L’obiettivo è quello di fornire appunto garanzie economiche che permettano alle piccole imprese di ricevere finanziamenti dagli istituti di credito per una cifra complessiva che potrebbe arrivare fino a 350 milioni di euro. Fondi che le aziende in questione potranno utilizzare per fare nuovi investimenti  o in alcuni casi per riequilibrare i propri conti.

L’iniziativa si realizzerà grazie alla fattiva collaborazione di quattro Confidi territoriali, che materialmente procederanno alla concessione delle garanzie finanziarie.

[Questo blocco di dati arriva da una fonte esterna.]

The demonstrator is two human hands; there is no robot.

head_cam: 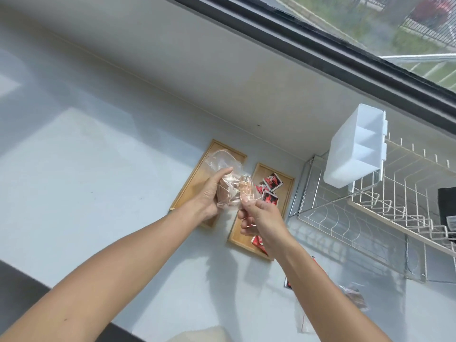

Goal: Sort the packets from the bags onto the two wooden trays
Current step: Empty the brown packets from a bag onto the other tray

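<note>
Two wooden trays lie side by side on the pale counter. Above the left tray [190, 180] my left hand [211, 193] grips a clear plastic bag [222, 164] with brownish packets bunched in it. My right hand [259, 215] pinches one copper-coloured packet [246, 191] at the bag's edge. The right tray [286, 186] holds several red and black packets [271, 185]; my right hand and forearm hide part of that tray.
A wire dish rack [370, 213] with a white plastic divider box [355, 146] stands right of the trays. Another clear bag with packets [355, 296] and a red packet [288, 283] lie on the counter near my right forearm. A window frame runs along the back.
</note>
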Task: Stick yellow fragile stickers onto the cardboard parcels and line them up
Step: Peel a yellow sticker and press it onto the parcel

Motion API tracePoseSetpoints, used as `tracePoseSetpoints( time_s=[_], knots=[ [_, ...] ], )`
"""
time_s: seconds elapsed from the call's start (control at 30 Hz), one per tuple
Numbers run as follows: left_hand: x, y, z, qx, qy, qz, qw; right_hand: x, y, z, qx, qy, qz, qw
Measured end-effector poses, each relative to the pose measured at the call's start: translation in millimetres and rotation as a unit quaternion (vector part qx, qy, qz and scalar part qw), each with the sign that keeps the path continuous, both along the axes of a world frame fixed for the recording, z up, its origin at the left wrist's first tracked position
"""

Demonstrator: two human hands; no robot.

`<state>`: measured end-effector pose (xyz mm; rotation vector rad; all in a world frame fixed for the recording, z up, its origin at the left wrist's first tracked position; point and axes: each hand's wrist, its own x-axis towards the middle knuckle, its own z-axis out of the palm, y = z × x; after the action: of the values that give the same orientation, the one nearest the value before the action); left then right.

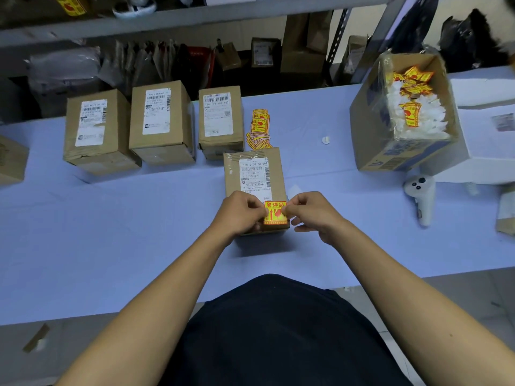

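A cardboard parcel with a white shipping label lies in front of me on the pale blue table. A yellow fragile sticker sits at its near right corner. My left hand pinches the sticker's left edge and my right hand pinches its right edge. Three more labelled parcels stand in a row behind: one on the left, one in the middle and one on the right. A loose pile of yellow stickers lies just right of that row.
An open carton at the right holds white backing scraps and yellow stickers. A white controller lies near it, beside a white box. Another box shows at the far left edge. Shelving with packages stands behind the table.
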<state>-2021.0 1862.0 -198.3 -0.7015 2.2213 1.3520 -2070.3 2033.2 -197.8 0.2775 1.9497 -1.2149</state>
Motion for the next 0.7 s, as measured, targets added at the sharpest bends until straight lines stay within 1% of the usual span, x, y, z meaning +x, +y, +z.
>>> tracePoseSetpoints(
  time_s=[0.13, 0.37, 0.5, 0.7],
  knots=[
    [1.2, 2.5, -3.9, -0.053, 0.011, -0.044, 0.998, 0.3, -0.5, -6.6, 0.035, 0.027, 0.02, 0.999],
    [-2.0, 3.3, -5.2, -0.105, 0.022, -0.097, 0.99, -1.5, -3.2, -10.2, 0.059, 0.057, 0.024, 0.996],
    [-5.8, 2.9, -7.6, -0.127, 0.012, -0.114, 0.985, -0.4, -4.6, -12.5, 0.063, 0.066, 0.02, 0.996],
    [-11.5, 0.2, -5.6, -0.127, -0.004, -0.135, 0.983, -0.4, -1.8, -15.1, 0.07, 0.055, 0.012, 0.996]
  ],
)
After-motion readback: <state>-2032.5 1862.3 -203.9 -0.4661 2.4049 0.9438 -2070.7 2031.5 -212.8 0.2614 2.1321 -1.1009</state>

Si tratta di Co.Fidi Puglia, Fidindustria Puglia, Confidi Confcommercio e Artigianfidi Puglia che grazie ad un accordo con la Regione che scadrà nel  2015, dovranno procedere alla distribuzione materiale sul territorio dei 50 milioni di euro in garanzie. In particolare il piano di assegnazione prevede che i Confidi utilizzino entro il 30 giugno 2013 il 30% del fondo, entro il 31 dicembre 2013 il 70%, ultimando le risorse entro il 30 giugno 2014. Nell’intesa si è cercato poi di coinvolgere fin dall’inizio l’Abi, l’Associazione bancaria italiana, sollecitando così in maniera diretta e partecipativa gli istituti di credito a concedere finanziamenti alle imprese che ne faranno richiesta forti delle garanzie del fondo regionale. Finanziamenti che, in un momento di crisi come quello attuale, spesso potranno servire anche a pagare gli stipendi dei dipendenti, e ridare quindi ossigeno a migliaia di famiglie in difficoltà. Insomma, dare fiducia finanziaria alle piccole imprese, come da tempo insegna l’economia del nostro Paese, vuol dire ridare speranza anche ai cittadini privati, unica strada davvero percorribile per uscire dalla crisi attuale.